Yeah, thanks. You know, as we mentioned, in the prepared remarks, we've really communicated this in the last couple of calls, you know, this is a big focus for us. You know, I think the start in China in terms of the distributor building out their commercial capability was slower than we would have liked, and we put a lot of focus in that area in terms of, you know, around their organization, in terms of some of the strategy and targeting different hospitals' pricing. You know, we've been very pleased over the last 6 months in the back half of the year that we're seeing very good progress in terms of the sell-out.

I think a lot of this work is really having an impact, and, you know, our expectations remain the same. You know, this market is a very large market, and when we expect to have the same type of, you know, dominant share in China that we do it throughout the rest of Asia.

Mason Carrico (Research Analyst)

Got it. Okay, with the launch of Preserve this year, it seems like ASPs in the U.S. should benefit. I guess, how much of US growth in 2026 do you really see coming from volume versus ASP expansion? I guess, how do you think about that algorithm, that growth algorithm, even moving into 2026?

Raj Denhoy (CFO)

Yeah, I think, Mason, we're still so early in the penetration in the United States that the majority of the growth is gonna come from continued unit growth, right? If that's how you described it, right? Continue to take share, procedure volume, you know, that is what's gonna drive the revenue. Preserve is certainly going to contribute. We're gonna launch it here, you know, in the first quarter, very soon, and, you know, it'll play out over the course of the year. For us, it's still primarily about penetration into this market and taking share, you know, from the incumbents.

Mason Carrico (Research Analyst)

Got it. Thanks, guys.

Operator (participant)

Thank you. That is all the time we have for questions today. I would now turn the call back over to Peter Caldini for closing remarks.

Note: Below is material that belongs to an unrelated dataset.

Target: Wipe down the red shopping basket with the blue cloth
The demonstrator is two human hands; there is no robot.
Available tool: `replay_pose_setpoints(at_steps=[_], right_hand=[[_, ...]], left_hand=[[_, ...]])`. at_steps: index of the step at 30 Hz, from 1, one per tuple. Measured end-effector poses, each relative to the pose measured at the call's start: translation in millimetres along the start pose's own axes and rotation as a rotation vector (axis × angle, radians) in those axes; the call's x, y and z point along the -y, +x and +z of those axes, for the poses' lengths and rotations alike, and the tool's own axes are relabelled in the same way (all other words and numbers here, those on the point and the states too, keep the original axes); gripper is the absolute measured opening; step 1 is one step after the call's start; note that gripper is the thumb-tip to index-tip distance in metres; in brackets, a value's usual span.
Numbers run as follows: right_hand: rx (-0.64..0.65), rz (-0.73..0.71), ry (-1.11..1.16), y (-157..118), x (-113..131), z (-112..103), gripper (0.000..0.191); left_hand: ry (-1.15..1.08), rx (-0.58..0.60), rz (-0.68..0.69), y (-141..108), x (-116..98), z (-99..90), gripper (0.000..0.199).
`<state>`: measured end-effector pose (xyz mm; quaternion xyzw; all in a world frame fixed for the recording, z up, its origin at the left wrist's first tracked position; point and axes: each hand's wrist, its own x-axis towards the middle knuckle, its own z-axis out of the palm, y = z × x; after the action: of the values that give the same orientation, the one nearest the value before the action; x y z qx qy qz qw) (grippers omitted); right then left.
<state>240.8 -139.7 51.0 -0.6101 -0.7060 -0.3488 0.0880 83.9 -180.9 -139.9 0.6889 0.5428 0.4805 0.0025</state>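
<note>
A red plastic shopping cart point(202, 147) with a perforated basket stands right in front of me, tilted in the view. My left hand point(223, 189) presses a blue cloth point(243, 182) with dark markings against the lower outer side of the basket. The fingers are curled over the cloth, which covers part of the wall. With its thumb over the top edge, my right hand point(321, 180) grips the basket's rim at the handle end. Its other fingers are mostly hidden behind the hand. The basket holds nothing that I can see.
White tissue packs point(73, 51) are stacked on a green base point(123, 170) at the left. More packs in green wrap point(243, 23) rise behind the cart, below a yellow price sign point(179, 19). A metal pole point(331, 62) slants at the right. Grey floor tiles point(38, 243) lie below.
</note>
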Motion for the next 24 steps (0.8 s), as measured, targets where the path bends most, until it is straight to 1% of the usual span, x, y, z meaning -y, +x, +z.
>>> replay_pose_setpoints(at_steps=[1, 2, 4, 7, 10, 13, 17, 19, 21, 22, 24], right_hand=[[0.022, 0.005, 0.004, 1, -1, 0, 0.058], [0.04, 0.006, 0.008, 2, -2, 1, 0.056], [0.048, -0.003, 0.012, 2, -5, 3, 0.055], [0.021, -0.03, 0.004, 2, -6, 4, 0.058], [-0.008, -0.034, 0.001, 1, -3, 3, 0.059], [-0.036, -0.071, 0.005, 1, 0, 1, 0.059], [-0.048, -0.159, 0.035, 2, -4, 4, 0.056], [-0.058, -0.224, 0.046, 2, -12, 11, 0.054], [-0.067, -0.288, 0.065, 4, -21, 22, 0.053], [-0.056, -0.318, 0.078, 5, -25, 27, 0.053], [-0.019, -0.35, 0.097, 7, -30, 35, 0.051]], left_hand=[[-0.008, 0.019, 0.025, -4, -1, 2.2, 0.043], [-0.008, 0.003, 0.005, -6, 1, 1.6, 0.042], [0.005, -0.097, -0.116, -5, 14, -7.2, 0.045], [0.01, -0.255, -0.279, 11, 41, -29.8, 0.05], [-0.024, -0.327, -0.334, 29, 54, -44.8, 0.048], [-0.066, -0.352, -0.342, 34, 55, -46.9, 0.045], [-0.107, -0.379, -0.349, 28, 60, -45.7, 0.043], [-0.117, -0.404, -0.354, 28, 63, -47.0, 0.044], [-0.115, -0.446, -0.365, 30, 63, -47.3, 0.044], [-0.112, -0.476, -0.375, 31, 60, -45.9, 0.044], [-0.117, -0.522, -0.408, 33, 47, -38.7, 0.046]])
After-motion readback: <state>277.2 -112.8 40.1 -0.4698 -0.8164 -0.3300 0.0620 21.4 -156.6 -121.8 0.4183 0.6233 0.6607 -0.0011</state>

Peter Caldini (Board of Directors)

Thank you, operator, and thank you, everybody for joining the call today. You know, we've made a tremendous progress over the last 12 months. I think we're in very good position to really capitalize, I think, on a unique opportunity and the strengths that we have, especially as around our product and pipeline. Very happy with the progress and really appreciate everybody joining the call today, and I look forward to talking to everybody in the future. Thank you.

Operator (participant)

Thank you. This does conclude today's teleconference. You may disconnect your lines at this time. Thank you for your participation, and have a great day.